话未说完,邱月霜已经动了。
她速度极快,将小狐狸往沈然怀里一塞,抄起手边的空酒瓶就砸了过去。
只听“砰”的一声脆响,方脸男整个人踉跄后退,玻璃在他额角炸开,鲜血顿时顺着他的太阳穴流下来。
“操!”方脸男捂住额头,他的两个同伴立刻扑上来。
沈然一把拽住邱月霜的手腕:“别冲动!他们有很多人,不仅这三个!”
“放开!”邱月霜猛地甩开沈然,从墙角捞起一根铁棍。
说她就忍了。可是说母亲,不可忍!
铁棍带着风声砸向方脸男的脑袋,却在最后一刻被对方架住。
“就这点本事?”方脸男嗤笑一声,反手一拧,夺过武器,“不愧是野女人教出来的野路子,连基本格斗都——咕。”
邱月霜的拳头狠狠砸在他鼻梁上,鲜血顿时喷涌而出。
“不准提我母亲!”她声音嘶哑,又是一记膝撞顶向对方腹部。
方脸男闷哼着后退两步,脸色阴沉下来:“给我按住她!”
背后风声袭来,一记肘击重重砸在她后心。邱月霜踉跄前扑,勉强转身格挡,却被不知道从哪里冒出来的人一脚踹在腰侧,撞翻了堆满杂物的置物架。

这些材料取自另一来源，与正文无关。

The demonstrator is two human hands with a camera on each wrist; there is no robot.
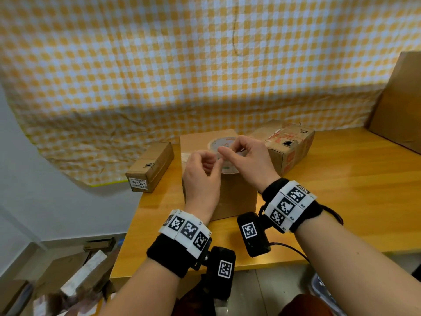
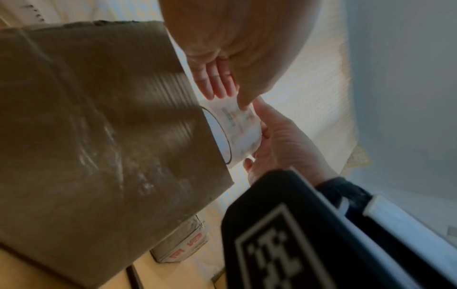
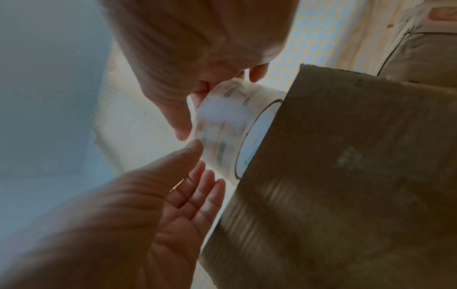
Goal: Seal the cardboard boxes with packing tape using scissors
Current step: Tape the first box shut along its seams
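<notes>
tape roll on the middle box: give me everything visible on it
The tape roll is a wide ring of clear packing tape with faint green and red print showing through the winding, on a white core with a dark rim line. It lies flat, core axis up, on top of the middle cardboard box, near its far side. The left hand and right hand meet at its outer winding, fingertips on the tape surface, apparently picking for the free end. No loose strip is visible.

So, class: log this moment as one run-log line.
left hand: fingering clear tape roll | right hand: same | roll: on brown cardboard box
</notes>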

铁罐、玻璃瓶噼里啪啦砸在她身上,一时之间,眼冒金星。
方脸男抹了把脸上的血,啐了一口:“给我往死里打!”
更多的猎人赶来。有个满身肌肉的走在最前面,一把拽住她的头发。
头皮传来撕破般的疼痛,邱月霜眼前发黑。恍惚间,她看到儿时,母亲满身是血地躺在猎人协会的大理石地面上,周围站满了冷眼旁观的男人。
两个猎人已经一左一右钳制住她的手臂。
“沈然!”她挣扎着喊道,“帮帮我——”
声音哽在喉间。走廊的另一端早已空荡荡的,哪里还能看见沈然的身影?
心脏像被冰水浸透。穿堂风扫过空洞的缺口,让凉意蔓延至全身。